Do Tax-Based Proprietary Costs Discourage Public Listing? Evidence from FIN 48
65 Pages Posted: 13 Apr 2021 Last revised: 1 Mar 2022
Date Written: February 28, 2022
This study investigates whether tax-based proprietary costs associated with being a public firm (i.e., potential costs resulting from increased visibility to the tax authority) discourage public listing. I exploit the introduction of a mandatory disclosure requirement (FIN 48) which generated a signal to the government regarding the uncertainty of the taxpayer’s position, allowing for more carefully targeted audits of public firms (Mills et al., 2010). I hypothesize and find evidence of an increased propensity to go private among aggressive tax planning firms following the enactment of the new disclosure rule but prior to its adoption. Cross-sectional evidence indicates the effect is concentrated in firms likely to be more sensitive to tax-based proprietary costs (i.e., domestic firms and non-CIC firms).

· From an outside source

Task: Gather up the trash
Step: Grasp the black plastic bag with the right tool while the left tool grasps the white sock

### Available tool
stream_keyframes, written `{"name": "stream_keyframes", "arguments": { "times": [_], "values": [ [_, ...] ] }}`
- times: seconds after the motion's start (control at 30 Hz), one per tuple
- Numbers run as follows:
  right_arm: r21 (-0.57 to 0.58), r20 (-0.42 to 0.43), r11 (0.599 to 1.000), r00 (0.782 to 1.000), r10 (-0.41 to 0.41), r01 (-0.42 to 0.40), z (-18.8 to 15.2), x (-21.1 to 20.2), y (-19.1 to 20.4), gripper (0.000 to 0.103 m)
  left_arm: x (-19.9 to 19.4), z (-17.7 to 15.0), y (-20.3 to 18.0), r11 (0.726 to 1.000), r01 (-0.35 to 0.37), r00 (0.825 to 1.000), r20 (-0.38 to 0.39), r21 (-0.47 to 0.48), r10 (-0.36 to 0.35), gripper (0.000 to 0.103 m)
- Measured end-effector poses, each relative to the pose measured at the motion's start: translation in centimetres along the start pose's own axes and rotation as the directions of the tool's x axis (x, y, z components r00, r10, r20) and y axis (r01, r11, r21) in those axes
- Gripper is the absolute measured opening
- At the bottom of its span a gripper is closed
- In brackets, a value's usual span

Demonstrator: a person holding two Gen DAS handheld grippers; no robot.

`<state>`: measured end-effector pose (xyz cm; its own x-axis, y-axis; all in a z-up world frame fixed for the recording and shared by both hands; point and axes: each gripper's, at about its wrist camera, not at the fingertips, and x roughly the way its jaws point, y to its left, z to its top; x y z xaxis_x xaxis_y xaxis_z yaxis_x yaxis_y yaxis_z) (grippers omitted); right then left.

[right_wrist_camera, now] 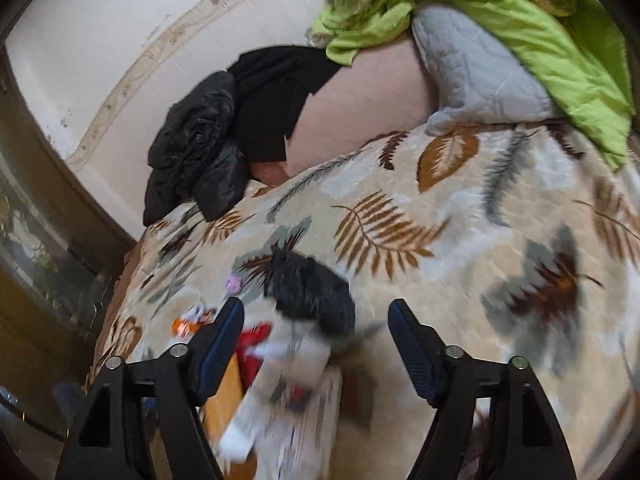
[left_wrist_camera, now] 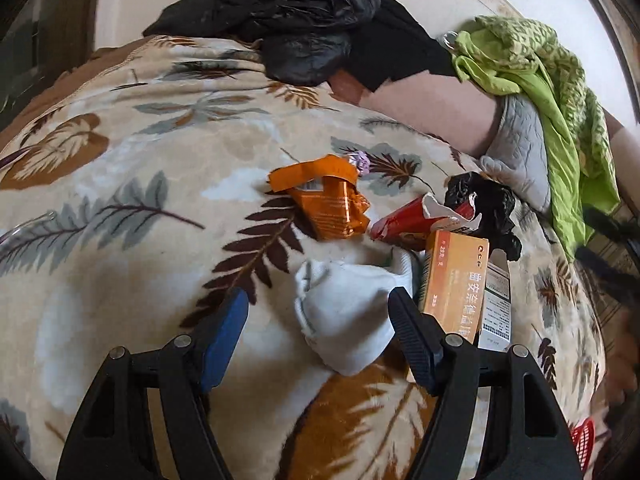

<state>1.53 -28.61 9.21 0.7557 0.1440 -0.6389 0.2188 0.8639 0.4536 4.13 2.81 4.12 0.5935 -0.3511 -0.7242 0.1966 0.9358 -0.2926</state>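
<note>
Trash lies on a leaf-patterned blanket (left_wrist_camera: 120, 208). In the left wrist view I see an orange wrapper (left_wrist_camera: 324, 200), a red torn packet (left_wrist_camera: 416, 220), a crumpled black bag (left_wrist_camera: 488, 204), an orange medicine box (left_wrist_camera: 456, 284) leaning on a white box (left_wrist_camera: 496, 312), and a white sock (left_wrist_camera: 348, 312). My left gripper (left_wrist_camera: 318, 312) is open, its fingers on either side of the sock. My right gripper (right_wrist_camera: 316, 320) is open and empty above the blurred black bag (right_wrist_camera: 312, 296), red packet (right_wrist_camera: 252, 344) and white box (right_wrist_camera: 296, 400).
A black jacket (left_wrist_camera: 288, 12) and black cloth lie at the bed's far end by the white wall. A green quilt (left_wrist_camera: 548, 92) and grey pillow (left_wrist_camera: 520, 152) lie at the right. A red basket (left_wrist_camera: 584, 440) shows at the lower right edge.
</note>
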Motion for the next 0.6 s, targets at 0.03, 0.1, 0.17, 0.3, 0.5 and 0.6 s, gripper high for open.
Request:
{"name": "stream_keyframes", "arguments": {
  "times": [0.03,0.1,0.17,0.3,0.5,0.6],
  "values": [
    [0.003,-0.005,1.0,1.0,-0.008,0.008,0.5,1.4,-0.2,0.079,0.1,0.0,-0.2,1.0,-0.001,1.0,0.011,0.011,0.001,0.071],
    [0.003,-0.024,1.0,1.0,-0.015,0.015,0.9,3.6,-0.4,0.079,0.4,0.0,-0.4,1.0,-0.003,1.0,0.007,0.03,0.002,0.071],
    [0.0,-0.051,1.0,0.999,-0.016,0.016,0.9,5.9,-0.6,0.079,1.0,-0.1,-0.7,0.999,0.006,1.0,-0.01,0.043,-0.006,0.071],
    [0.001,-0.111,1.0,0.993,-0.027,0.028,-0.3,9.4,-0.9,0.07,1.8,-0.1,-0.9,0.999,0.006,0.999,-0.034,0.047,-0.005,0.071],
    [0.003,-0.119,0.999,0.992,-0.038,0.039,-2.3,10.7,-0.8,0.021,2.5,0.1,0.0,1.0,0.001,0.999,-0.047,0.009,-0.001,0.071],
    [0.001,-0.118,1.0,0.993,-0.016,0.016,-2.7,9.4,-0.5,0.022,2.5,0.1,0.4,1.0,0.022,0.998,-0.057,-0.019,-0.023,0.071]
  ]
}}
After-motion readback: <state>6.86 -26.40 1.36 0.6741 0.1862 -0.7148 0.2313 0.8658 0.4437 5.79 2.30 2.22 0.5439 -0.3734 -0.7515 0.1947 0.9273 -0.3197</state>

Furthermore, I find a decline in IPOs by tax aggressive firms compared to non-tax aggressive firms after FIN 48, consistent with the new disclosure requirement deterring private, tax aggressive firms from going public. Overall, my findings suggest that mandatory disclosures giving rise to tax-based proprietary costs may have the unintended consequence of discouraging some firms from operating as public entities.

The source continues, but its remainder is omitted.